Your assignment
Go through the records and filter out every line lacking the word "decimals"; copy the lines that remain.
═════ Record excerpts ═════
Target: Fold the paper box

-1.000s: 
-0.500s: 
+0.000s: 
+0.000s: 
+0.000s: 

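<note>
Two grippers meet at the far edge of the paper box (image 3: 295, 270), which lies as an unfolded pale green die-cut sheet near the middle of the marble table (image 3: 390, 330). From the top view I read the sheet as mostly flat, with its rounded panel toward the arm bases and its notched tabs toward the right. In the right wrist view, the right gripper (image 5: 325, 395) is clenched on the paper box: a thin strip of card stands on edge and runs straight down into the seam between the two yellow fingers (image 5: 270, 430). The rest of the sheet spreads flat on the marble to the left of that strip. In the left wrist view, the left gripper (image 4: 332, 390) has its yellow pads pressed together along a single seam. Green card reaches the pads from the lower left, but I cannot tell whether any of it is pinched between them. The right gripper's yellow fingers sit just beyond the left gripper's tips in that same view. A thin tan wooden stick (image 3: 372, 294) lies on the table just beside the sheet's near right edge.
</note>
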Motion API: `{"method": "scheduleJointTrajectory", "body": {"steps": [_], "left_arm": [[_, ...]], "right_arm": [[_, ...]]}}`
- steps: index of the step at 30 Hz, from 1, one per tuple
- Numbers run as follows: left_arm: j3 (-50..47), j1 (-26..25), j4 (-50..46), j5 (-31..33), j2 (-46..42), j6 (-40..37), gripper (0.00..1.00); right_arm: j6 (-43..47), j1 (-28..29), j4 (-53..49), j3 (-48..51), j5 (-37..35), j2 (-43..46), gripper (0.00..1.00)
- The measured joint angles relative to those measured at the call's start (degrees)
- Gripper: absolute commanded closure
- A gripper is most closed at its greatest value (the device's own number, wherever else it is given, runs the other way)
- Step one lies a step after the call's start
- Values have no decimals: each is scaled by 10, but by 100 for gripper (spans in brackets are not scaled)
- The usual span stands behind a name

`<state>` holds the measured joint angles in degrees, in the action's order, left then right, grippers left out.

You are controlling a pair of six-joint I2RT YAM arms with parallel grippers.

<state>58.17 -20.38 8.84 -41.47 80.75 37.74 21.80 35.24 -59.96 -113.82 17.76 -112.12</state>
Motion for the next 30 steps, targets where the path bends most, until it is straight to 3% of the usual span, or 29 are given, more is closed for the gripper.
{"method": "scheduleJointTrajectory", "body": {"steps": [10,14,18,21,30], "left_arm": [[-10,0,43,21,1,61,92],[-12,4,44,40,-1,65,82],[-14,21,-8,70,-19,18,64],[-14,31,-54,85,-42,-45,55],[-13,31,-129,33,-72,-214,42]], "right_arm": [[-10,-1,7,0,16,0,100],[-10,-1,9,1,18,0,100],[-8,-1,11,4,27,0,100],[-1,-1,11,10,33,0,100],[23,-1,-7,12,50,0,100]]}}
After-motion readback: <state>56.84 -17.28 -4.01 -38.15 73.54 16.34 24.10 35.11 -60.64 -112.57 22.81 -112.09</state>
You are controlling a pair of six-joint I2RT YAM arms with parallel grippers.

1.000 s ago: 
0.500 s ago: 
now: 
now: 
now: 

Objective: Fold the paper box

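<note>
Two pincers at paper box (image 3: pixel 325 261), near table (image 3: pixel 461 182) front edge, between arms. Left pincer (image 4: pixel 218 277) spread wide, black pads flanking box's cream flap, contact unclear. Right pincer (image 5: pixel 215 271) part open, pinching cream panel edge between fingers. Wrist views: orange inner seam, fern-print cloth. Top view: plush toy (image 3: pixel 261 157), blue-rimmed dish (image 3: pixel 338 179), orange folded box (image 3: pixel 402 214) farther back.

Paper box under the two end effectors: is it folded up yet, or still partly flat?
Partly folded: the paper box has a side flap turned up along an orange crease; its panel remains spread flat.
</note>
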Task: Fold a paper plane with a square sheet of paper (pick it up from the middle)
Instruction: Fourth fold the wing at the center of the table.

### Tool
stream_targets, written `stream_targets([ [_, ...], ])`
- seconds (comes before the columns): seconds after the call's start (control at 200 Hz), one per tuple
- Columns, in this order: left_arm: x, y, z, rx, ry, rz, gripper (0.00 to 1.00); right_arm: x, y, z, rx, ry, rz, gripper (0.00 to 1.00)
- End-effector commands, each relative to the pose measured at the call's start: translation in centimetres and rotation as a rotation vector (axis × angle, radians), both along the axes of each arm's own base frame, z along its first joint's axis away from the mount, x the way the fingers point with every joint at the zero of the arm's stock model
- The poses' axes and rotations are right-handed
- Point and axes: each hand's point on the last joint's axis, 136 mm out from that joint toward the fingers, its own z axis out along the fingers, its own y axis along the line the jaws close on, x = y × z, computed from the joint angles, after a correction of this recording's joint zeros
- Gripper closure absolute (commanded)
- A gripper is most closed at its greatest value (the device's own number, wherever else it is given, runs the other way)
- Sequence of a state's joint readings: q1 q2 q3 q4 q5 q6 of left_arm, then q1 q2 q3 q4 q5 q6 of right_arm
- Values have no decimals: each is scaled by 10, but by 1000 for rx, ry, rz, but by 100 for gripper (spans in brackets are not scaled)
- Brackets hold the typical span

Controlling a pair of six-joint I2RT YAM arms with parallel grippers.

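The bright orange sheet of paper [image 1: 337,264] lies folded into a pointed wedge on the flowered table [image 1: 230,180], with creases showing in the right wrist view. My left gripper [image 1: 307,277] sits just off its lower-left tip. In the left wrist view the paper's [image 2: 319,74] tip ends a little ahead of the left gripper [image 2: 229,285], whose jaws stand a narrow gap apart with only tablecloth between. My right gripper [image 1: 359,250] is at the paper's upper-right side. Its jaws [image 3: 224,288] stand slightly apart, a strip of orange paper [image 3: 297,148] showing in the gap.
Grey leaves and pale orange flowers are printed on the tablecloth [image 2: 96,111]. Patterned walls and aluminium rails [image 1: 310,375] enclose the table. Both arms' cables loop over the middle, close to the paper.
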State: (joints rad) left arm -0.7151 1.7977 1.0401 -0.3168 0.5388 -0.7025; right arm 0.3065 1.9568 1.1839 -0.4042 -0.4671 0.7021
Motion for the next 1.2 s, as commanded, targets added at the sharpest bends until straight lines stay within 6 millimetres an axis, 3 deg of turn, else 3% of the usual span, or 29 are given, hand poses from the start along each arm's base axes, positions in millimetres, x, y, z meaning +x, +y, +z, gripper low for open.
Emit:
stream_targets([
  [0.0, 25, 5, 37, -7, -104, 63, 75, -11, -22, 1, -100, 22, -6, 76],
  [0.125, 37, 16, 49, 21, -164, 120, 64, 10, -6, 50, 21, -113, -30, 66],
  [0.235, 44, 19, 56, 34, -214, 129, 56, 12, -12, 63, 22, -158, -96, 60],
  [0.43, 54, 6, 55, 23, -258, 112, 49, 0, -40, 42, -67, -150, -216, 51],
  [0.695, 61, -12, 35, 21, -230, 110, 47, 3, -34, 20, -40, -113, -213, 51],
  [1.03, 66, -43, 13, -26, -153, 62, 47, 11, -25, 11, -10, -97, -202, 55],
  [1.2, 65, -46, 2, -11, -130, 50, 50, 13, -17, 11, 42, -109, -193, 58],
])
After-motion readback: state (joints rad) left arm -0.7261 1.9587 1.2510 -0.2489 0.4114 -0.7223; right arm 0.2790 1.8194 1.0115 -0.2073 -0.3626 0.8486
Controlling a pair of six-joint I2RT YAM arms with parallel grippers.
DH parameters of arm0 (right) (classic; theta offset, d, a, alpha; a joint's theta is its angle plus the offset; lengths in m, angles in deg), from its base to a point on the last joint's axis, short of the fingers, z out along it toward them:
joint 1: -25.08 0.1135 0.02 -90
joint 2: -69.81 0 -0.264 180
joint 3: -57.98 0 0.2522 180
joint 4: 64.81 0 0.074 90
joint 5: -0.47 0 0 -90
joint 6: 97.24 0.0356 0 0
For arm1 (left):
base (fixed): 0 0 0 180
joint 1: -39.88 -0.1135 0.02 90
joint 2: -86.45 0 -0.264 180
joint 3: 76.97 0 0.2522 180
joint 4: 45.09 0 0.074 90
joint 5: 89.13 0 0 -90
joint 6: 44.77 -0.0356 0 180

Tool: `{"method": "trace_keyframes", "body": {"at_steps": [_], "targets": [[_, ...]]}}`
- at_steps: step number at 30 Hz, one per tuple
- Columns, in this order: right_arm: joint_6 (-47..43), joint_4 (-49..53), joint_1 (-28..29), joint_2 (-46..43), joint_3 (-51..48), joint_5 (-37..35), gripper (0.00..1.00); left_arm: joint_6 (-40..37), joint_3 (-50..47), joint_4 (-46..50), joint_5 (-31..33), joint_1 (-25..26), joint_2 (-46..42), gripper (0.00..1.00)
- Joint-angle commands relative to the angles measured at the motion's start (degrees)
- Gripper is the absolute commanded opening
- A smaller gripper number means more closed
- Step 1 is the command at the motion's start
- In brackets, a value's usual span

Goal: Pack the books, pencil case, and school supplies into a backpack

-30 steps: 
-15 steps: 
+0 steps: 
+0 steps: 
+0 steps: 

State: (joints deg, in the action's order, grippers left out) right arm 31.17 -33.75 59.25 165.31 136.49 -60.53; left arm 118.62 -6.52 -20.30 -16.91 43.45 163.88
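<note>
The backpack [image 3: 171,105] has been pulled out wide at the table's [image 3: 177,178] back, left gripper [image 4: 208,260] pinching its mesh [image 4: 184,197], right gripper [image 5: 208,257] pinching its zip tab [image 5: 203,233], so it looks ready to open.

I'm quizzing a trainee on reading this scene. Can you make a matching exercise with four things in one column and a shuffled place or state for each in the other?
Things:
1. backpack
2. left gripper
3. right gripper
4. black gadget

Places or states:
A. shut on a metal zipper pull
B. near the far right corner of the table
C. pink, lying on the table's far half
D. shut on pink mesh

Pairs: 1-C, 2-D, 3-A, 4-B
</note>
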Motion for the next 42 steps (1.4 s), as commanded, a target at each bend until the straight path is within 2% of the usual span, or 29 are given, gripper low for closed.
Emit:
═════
Answer section
- Values have no decimals: each is scaled by 10, but by 100 for gripper (spans in brackets are not scaled)
- Values have no decimals: each is scaled by 10, but by 1000 for rx, ry, rz, but by 100 for gripper (spans in brackets are not scaled)

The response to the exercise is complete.